Once I waited until shift change was over so as to not stress the nursing staff, I asked for some pain medication. My nurse, who had already pigeonholed me into the drug seeker category (per a conversation I overheard from the nurses station), said she would ask the doctor but that the only thing they had ordered for me was Tylenol.

Two hours later I asked again if she had spoken with the doctor. She hadn’t and there were still no meds ordered. Another two hours later, after asking a different nurse, I was given Toradol, which has absolutely no effect on the pain for me.

I was told that the MRI and angiogram came back completely normal yet again, and my mom and I couldn’t help but just sit there and sob. We had been praying for anything to be wrong so that I could maybe finally have a reason for the years I’ve spent clawing my way to the end of every day.

Every doctor that spoke to me to me told me to “be thankful it isn’t worse” or something to that effect. Let me tell you, when you are trapped in a body that is only 23 but you have the limitations of someone much older but no reason, no treatment plan, no doctor that is even interested in attempting to treat you, and no sign of it ever ending, there are few things that feel worse. It feels like I have been trapped in this body with a life sentence of constant, slow torture.

I take advantage of the days when I am able to function somewhat normally, but those days are not without pain nor payment. If I use too much energy one day, the next day my body is sure to let me know. I don’t sleep well anymore and sometimes I don’t sleep at all.

I don’t make plans with people often because I usually have to cancel, not that I have many friends left anyway. I will be forever grateful for the one friend in my life who is so patient and understanding. Those people are few and far between. There are many days, though, that the best I can do is draw the curtains and sit in a dark room with Netflix for company. 

So to the nurse who treated me like a drug seeker, I know it is hard to grasp that someone could live like this with no explanation and it actually be a real thing. It’s hard for me to understand, too. I know you come across some people who really are just coming to see you to abuse drugs. But before you become calloused and cold, maybe try putting yourself in my shoes for a moment and think about the position you are in.

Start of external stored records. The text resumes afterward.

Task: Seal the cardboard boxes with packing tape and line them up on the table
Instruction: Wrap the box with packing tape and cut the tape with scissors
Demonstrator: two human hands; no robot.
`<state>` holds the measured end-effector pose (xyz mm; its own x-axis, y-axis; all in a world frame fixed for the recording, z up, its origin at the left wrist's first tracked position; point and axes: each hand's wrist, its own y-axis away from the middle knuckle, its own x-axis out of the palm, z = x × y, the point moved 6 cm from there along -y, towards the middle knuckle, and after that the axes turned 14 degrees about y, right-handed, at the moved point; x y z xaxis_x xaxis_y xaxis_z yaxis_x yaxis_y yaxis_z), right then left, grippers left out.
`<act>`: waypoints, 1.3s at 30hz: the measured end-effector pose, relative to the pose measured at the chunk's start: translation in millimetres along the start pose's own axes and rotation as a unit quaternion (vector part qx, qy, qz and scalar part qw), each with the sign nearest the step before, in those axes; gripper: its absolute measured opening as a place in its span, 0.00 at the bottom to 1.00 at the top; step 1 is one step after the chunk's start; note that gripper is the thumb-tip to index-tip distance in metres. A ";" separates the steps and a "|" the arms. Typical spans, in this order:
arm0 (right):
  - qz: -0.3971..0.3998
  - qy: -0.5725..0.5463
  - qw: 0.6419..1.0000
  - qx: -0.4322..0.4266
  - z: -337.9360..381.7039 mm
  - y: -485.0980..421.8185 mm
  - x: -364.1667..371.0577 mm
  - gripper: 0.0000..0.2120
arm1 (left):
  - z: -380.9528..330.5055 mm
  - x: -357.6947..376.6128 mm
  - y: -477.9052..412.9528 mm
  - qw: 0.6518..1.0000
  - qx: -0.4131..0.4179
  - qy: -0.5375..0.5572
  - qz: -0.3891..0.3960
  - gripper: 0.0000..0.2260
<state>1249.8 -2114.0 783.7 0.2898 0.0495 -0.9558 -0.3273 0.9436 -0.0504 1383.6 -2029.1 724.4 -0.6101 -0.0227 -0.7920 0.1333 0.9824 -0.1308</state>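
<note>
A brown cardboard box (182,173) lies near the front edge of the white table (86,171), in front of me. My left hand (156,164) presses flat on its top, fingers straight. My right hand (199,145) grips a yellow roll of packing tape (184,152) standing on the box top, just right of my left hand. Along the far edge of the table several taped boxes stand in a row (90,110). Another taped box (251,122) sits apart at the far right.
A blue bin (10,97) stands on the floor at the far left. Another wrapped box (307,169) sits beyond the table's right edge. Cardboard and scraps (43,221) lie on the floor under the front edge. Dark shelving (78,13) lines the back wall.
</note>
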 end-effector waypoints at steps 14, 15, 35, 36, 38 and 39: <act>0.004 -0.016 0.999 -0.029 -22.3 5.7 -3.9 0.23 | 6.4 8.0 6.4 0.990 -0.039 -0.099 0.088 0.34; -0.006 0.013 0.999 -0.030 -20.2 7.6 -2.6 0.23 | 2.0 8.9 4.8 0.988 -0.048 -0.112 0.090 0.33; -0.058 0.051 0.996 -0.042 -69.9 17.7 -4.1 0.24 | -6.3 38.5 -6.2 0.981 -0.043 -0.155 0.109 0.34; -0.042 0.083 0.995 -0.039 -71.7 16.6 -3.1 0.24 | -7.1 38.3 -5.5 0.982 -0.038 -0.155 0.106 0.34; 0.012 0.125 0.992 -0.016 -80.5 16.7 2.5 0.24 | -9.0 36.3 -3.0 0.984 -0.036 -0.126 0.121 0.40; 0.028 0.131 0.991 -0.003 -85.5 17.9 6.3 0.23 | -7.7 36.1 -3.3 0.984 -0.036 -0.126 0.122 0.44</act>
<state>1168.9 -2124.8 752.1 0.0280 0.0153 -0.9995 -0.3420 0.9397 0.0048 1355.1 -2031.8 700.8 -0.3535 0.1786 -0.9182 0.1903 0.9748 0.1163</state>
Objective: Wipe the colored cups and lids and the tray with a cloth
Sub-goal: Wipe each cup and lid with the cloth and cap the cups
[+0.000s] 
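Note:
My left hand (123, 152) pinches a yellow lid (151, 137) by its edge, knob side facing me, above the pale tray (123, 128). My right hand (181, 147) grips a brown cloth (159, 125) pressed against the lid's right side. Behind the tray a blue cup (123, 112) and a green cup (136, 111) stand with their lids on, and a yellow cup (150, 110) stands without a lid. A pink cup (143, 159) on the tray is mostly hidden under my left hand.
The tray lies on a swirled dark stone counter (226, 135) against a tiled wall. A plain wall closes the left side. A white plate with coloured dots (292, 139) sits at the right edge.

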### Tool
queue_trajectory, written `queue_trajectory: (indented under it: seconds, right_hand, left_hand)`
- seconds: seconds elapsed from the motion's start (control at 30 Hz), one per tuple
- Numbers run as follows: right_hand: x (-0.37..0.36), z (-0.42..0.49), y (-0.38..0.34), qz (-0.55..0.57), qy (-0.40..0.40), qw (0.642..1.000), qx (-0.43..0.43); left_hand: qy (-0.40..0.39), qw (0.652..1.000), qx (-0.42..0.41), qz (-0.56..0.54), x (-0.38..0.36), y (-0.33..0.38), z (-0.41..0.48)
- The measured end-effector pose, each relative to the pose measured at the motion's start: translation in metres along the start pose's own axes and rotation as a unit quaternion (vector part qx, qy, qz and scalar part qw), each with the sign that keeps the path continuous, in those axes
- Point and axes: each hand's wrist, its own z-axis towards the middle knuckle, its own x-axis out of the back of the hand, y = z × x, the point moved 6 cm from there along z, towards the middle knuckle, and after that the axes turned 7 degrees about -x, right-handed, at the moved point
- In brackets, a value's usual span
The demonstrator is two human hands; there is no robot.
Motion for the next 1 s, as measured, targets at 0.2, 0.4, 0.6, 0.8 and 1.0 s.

I don’t know what your life looks like at the end of your shift, but I do know that you still have the ability to hold a job. Me? I’ll still be stuck here. Stuck in this body that betrays me every single day of my life. Stuck in pain. Stuck in the same part of my life because I no longer have the ability to move forward. And thanks to you, I’ll be stuck feeling like I have nowhere to turn for help and stuck feeling so alone I think I might actually implode on myself.

I hate the fact that I am afraid to be honest about how I’m feeling to the medical professionals that should be treating me because I know I will promptly be stuck in the “drug seeker” box. And you are to blame for that. The people who come in abusing drugs are to blame. This broken word is to blame. The patient lying in that uncomfortable bed with the blindfold on because the light is too painful to bear who has already spent hours or even days putting off this visit trying to deal with it on her own? That is the person who will end up taking the fall for it.

So yes, I guess I am coming to see you for the morphine. I’ve run out of alternatives. That doesn’t mean that what I feel isn’t real and it doesn’t give you an excuse to dismiss me. That does not mean that I am an addict, but when I am refused help from the one place that should be a safe place to ask for it, I do start to sympathize with the pain patient that ends up addicted to heroin. This is an incredibly lonely road and support is not freely given. 

I am not weak. I am not being dramatic. I am not here for the attention. I am not here because it’s a fun activity. I am quite possibly one of the strongest people you have ever met. But I am here for help. And yes, I’m here for the morphine.